Il regista esplora i legami affettivi e le profonde fragilità di chi ancora deve entrare nella vita adulta e davanti a quella porta che ne segna l’ingresso si sente impaurito e perduto, raccontando questo passaggio con la passione e la gioia di chi ancora ama il cinema e lo ha amato per tutta la sua vita, il fermoimmagine finale sul volto di Lorenzo è lo stesso di Truffaut sul viso di Antoine Doinel ne i 4oo colpi. E allora questo film si pone, anche se a decenni di distanza, un passo prima rispetto a quello che fecero i registi della nouvelle vague, Truffaut su tutti, che esplorarono il mondo con sguardo vergine e puro, quello di Bertolucci è uno sguardo che osserva i momenti prima di quella scoperta, quando si è ancora chiusi da qualche parte, dentro se stessi, nella propria inquietudine, di cui la stanza nel sottosuolo è semplice metafora visiva, spazio angusto che riflette il perimetro di un’anima ancora imprigionata, che sta aspettando il momento giusto per uscire e andare incontro al mondo.
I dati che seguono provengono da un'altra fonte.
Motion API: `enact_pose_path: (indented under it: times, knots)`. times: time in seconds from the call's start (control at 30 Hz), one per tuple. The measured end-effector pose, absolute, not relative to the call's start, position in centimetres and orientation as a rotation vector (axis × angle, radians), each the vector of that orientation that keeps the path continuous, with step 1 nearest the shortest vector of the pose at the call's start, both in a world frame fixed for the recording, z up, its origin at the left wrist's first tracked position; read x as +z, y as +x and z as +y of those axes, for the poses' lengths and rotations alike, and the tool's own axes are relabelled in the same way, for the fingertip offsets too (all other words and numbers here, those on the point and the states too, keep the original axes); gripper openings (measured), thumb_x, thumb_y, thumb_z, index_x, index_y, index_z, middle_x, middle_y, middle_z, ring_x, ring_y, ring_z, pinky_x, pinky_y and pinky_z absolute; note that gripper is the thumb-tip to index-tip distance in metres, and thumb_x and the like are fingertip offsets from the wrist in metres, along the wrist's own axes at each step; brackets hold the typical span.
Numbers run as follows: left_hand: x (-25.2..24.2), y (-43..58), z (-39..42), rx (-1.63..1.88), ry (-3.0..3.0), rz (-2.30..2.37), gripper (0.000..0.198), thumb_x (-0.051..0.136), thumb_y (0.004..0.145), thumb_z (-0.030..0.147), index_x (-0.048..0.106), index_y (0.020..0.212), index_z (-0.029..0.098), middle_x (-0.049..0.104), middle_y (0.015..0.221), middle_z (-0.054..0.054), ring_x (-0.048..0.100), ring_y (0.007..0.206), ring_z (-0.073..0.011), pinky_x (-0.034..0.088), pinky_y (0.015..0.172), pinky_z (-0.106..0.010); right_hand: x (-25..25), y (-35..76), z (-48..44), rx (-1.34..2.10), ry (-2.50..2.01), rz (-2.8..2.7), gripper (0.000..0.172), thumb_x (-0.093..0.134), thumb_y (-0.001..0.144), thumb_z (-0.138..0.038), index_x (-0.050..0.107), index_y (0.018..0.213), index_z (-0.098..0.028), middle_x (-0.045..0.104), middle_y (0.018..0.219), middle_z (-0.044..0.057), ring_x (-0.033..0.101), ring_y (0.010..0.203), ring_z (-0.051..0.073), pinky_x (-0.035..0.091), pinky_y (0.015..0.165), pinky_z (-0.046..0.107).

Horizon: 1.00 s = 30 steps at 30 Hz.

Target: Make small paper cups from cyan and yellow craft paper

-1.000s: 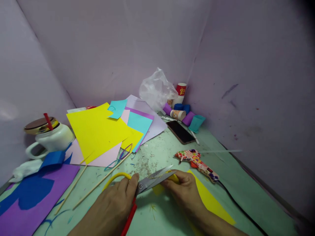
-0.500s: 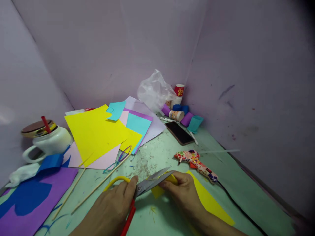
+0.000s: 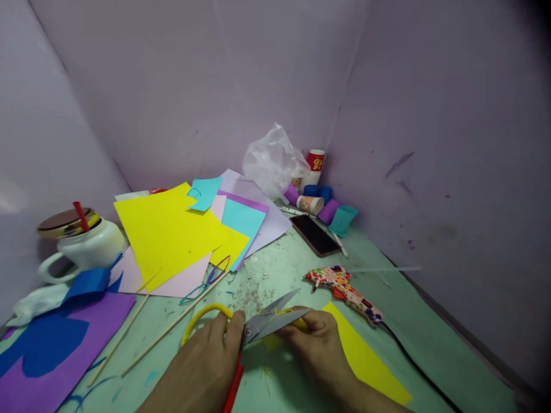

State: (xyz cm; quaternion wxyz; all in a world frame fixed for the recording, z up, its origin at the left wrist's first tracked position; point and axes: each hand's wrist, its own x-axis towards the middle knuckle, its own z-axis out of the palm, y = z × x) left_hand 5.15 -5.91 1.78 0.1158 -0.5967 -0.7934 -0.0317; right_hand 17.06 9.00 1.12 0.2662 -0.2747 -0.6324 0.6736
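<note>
The left hand (image 3: 204,358) is curled around the handles of metal-bladed scissors (image 3: 253,330) with one yellow and one red plastic grip, the thumb near the pivot; the blades stand parted in a narrow V. The right hand (image 3: 321,344) pinches a small piece of bright yellow paper (image 3: 302,324) between thumb and fingers, with no visible slack, just behind the nearer blade. Thin yellow shreds (image 3: 278,311) sit between the blades, so the step in hand appears to be fine snipping along the paper's edge. The next squeeze would call for steady paper and right fingertips clear of that blade. The scissors are held above the pale green tabletop (image 3: 424,321), near the middle front, their long axis slanting from the handles at lower left to tips aimed away and to the right. How the small piece's own long axis runs is hidden by the fingers. Just right of the right hand lies a long flat yellow paper strip (image 3: 365,358), slanting toward the lower right. Beyond it rests a floral-patterned glue gun (image 3: 325,276), its nozzle facing left; farther back is a dark-screened phone (image 3: 315,234).
</note>
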Motion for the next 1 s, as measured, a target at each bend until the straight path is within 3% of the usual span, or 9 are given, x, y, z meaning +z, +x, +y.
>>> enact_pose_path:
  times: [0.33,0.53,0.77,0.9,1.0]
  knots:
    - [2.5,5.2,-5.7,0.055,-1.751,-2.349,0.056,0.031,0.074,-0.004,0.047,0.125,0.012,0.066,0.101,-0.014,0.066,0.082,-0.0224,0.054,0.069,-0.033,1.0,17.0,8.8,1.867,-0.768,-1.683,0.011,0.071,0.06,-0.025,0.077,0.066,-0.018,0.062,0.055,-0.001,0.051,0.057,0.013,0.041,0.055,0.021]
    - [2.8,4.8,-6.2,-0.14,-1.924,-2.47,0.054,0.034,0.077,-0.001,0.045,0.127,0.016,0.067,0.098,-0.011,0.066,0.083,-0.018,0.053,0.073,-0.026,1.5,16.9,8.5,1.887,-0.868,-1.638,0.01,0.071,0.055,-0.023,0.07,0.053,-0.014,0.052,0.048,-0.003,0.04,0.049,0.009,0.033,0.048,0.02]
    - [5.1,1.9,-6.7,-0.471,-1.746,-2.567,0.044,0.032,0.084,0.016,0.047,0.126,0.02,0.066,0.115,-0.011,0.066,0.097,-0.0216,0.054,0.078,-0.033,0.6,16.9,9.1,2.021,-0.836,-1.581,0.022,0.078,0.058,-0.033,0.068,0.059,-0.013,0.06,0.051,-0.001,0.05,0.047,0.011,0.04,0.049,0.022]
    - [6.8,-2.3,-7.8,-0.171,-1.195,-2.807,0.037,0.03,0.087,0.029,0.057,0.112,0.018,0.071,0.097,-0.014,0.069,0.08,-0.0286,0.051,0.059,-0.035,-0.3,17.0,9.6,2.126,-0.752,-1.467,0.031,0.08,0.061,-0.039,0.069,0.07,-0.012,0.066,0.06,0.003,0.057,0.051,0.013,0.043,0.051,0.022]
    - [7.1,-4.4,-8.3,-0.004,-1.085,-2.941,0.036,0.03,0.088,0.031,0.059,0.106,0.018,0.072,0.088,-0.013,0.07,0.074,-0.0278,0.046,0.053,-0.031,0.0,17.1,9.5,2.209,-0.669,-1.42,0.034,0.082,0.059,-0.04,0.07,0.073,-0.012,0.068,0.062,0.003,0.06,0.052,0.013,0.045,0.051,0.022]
Olivia, con il suo dolore autoinflitto, la sua crisi d’astinenza, costringerà Lorenzo ad agire, a lasciare la sua indifferenza, che è la stessa nella quale era caduta la sorellastra diventando una tossica. I due, come vampiri, si costruiscono bare nelle quali riposare e attendere, fatte di tranquillanti, letti e divani ammuffiti. Sopra di loro, nel mondo di luce e colori, ci sono madri egoiste e padri lontani, di cui poco ci interessa, una volta fuori, Lorenzo e Olivia si abbracciano un’ultima volta, lo sguardo di Bernardo, ormai libero dai vincoli della stanza e da quelli della sedia a rotelle su cui è costretto, li osserva dall’alto. Capace ancora di sognare. Di immaginare la vita come un film. Di guardare un film come fosse la vita.